PROMPT: Print the data that follows without changing a single word.

___ RECORDED INFORMATION

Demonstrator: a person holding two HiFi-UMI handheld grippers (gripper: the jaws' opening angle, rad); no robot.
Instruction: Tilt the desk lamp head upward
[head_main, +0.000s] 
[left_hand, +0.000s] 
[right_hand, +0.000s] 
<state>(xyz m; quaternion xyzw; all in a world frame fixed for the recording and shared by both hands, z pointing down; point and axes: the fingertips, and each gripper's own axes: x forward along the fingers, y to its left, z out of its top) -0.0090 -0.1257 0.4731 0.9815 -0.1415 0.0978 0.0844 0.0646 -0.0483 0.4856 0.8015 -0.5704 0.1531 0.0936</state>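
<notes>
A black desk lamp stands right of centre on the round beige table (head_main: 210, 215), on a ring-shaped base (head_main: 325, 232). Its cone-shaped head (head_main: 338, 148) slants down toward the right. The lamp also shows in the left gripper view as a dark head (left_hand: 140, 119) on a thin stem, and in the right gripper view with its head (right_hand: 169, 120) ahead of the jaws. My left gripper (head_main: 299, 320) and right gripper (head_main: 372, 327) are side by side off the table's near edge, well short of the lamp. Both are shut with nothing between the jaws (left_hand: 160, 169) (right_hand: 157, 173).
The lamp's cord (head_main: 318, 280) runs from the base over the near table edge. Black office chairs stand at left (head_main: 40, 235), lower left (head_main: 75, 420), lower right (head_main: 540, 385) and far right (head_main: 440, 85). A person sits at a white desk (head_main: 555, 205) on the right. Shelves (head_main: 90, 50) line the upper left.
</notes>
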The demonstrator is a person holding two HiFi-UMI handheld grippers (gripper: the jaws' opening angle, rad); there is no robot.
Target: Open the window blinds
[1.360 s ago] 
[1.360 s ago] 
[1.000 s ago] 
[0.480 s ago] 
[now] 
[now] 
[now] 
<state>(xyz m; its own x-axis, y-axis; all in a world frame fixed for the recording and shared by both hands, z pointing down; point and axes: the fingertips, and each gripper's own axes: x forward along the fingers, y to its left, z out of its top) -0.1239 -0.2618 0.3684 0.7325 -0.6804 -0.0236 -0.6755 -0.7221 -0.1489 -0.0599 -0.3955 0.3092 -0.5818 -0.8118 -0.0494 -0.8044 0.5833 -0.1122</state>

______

PROBLEM SOLUTION:
Demonstrator: a person holding two HiFi-UMI handheld grippers (gripper: the jaws' opening angle, rad); no robot.
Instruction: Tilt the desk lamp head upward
[head_main, +0.000s] 
[left_hand, +0.000s] 
[right_hand, +0.000s] 
<state>(xyz m; quaternion xyzw; all in a world frame fixed for the recording and shared by both hands, z pointing down; point and axes: the fingertips, and each gripper's own axes: x forward along the fingers, y to its left, z out of its top) -0.0090 -0.1257 0.4731 0.9815 -0.1415 0.0978 0.0844 0.0646 -0.0483 0.4856 0.8015 -0.5704 0.1531 0.0936</state>
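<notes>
A black desk lamp stands right of centre on the round beige table (head_main: 210, 215), on a ring-shaped base (head_main: 325, 232). Its cone-shaped head (head_main: 338, 148) slants down toward the right. The lamp also shows in the left gripper view as a dark head (left_hand: 140, 119) on a thin stem, and in the right gripper view with its head (right_hand: 169, 120) ahead of the jaws. My left gripper (head_main: 299, 320) and right gripper (head_main: 372, 327) are side by side off the table's near edge, well short of the lamp. Both are shut with nothing between the jaws (left_hand: 160, 169) (right_hand: 157, 173).
The lamp's cord (head_main: 318, 280) runs from the base over the near table edge. Black office chairs stand at left (head_main: 40, 235), lower left (head_main: 75, 420), lower right (head_main: 540, 385) and far right (head_main: 440, 85). A person sits at a white desk (head_main: 555, 205) on the right. Shelves (head_main: 90, 50) line the upper left.
</notes>
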The demonstrator is a person holding two HiFi-UMI handheld grippers (gripper: the jaws' opening angle, rad); there is no robot.
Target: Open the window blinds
[1.360 s ago] 
[1.360 s ago] 
[1.000 s ago] 
[0.480 s ago] 
[now] 
[now] 
[now] 
<state>(xyz m; its own x-axis, y-axis; all in a world frame fixed for the recording and shared by both hands, z pointing down; point and axes: the fingertips, and each gripper's own axes: x forward along the fingers, y to its left, z out of its top) -0.1239 -0.2618 0.3684 0.7325 -0.6804 -0.0236 -0.6755 -0.7221 -0.1489 -0.0599 -0.3955 0.3092 -0.5818 -0.8118 -0.0494 -0.8044 0.5833 -0.1122</state>

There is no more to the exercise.